Omit all pictures and give the records below again exactly as written.

[Start of section]

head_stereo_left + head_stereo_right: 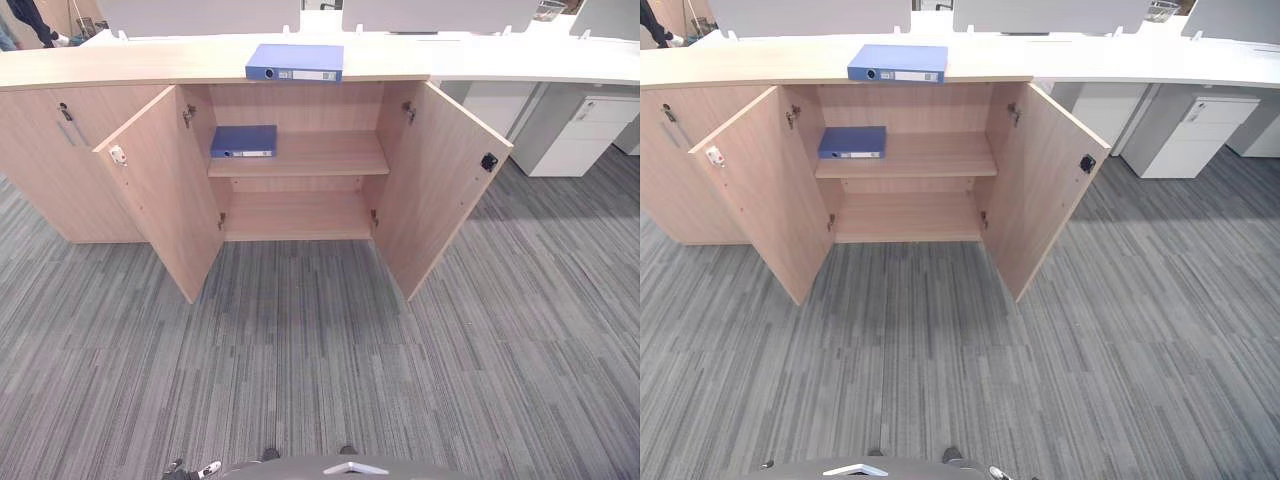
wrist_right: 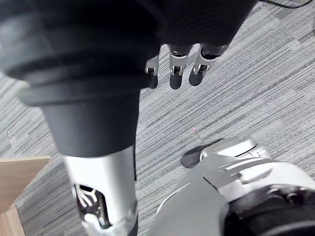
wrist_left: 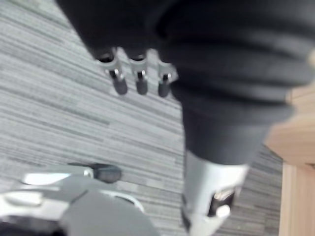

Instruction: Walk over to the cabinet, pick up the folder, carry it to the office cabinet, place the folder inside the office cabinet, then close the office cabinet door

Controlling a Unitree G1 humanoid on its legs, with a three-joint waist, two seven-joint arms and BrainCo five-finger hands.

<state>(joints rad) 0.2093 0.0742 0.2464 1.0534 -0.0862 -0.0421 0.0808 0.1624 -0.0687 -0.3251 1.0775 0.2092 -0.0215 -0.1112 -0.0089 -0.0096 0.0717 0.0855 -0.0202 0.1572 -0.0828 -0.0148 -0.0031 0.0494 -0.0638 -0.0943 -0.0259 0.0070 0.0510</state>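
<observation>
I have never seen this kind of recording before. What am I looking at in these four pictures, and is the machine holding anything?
This is a walking humanoid robot with two arms and fingered hands. The two wide pictures come from a stereo camera on its head. They look down at a wooden cabinet, wide open, on grey carpet. One blue folder lies on the countertop. A second blue folder lies on the upper shelf inside. The two close pictures come from wrist cameras. The left hand and the right hand hang over the carpet with relaxed fingers, holding nothing.
</observation>
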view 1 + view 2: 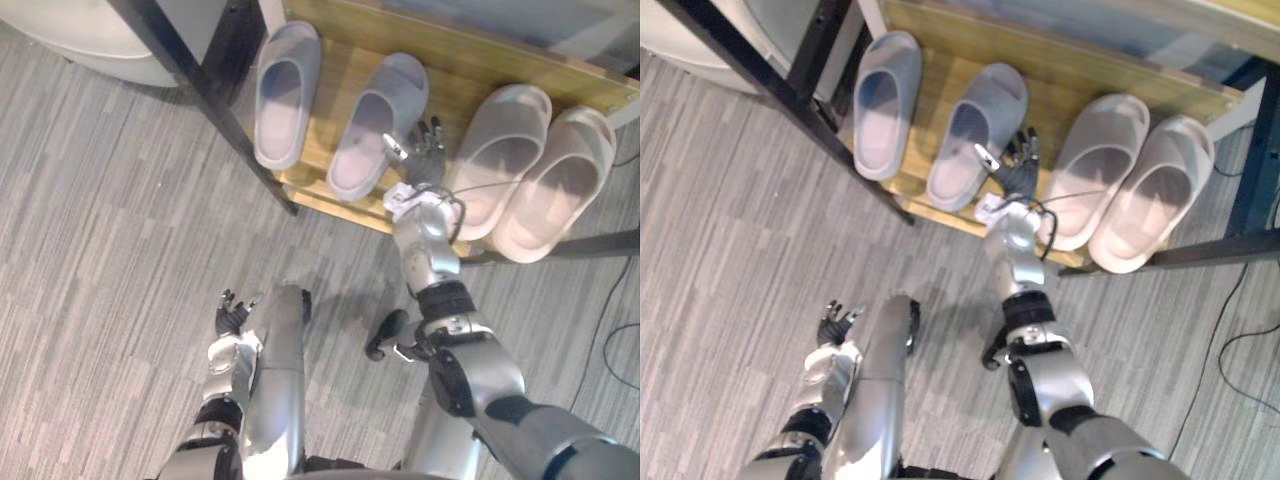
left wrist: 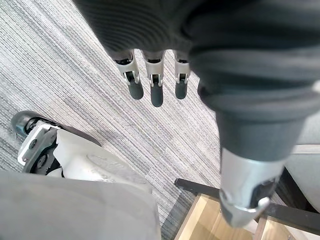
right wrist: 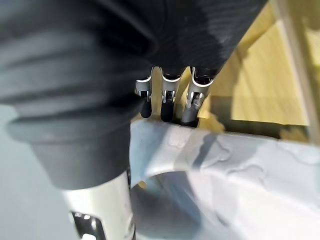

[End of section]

## Output
head_stereo_left + head_stereo_right: 
wrist_right: 
wrist_left: 

Instruction: Walk over to the cabinet, pick up the folder, carry it to the office cabinet, place the folder inside the office cabinet, then close the office cabinet door

Controlling a Unitree G1 humanoid on its legs, with a three-joint waist, two seven-joint arms and BrainCo five-finger hands.

<state>(joints rad) 0.2093 0.0742 0.2464 1.0534 -0.0862 -0.0421 0.0808 0.1624 -0.0687 -0.3251 1.0775 0.2092 -0.0215 -0.1112 -0.0089 -0.0096 0.0717 0.0855 -0.0202 0.1572 -0.0828 -0.0148 -0.0031 0.0494 -0.0638 -0.0943 -0.0259 0.0070 0.0510</state>
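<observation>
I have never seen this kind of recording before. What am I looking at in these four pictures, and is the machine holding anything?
This is a walking humanoid robot with two arms and fingered hands. The two wide pictures come from a stereo camera on its head. They look down at a wooden cabinet, wide open, on grey carpet. One blue folder lies on the countertop. A second blue folder lies on the upper shelf inside. The two close pictures come from wrist cameras. The left hand and the right hand hang over the carpet with relaxed fingers, holding nothing.
</observation>
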view 1 + view 2: 
left wrist: 
right wrist: 

Nothing remains to be done in this exercise.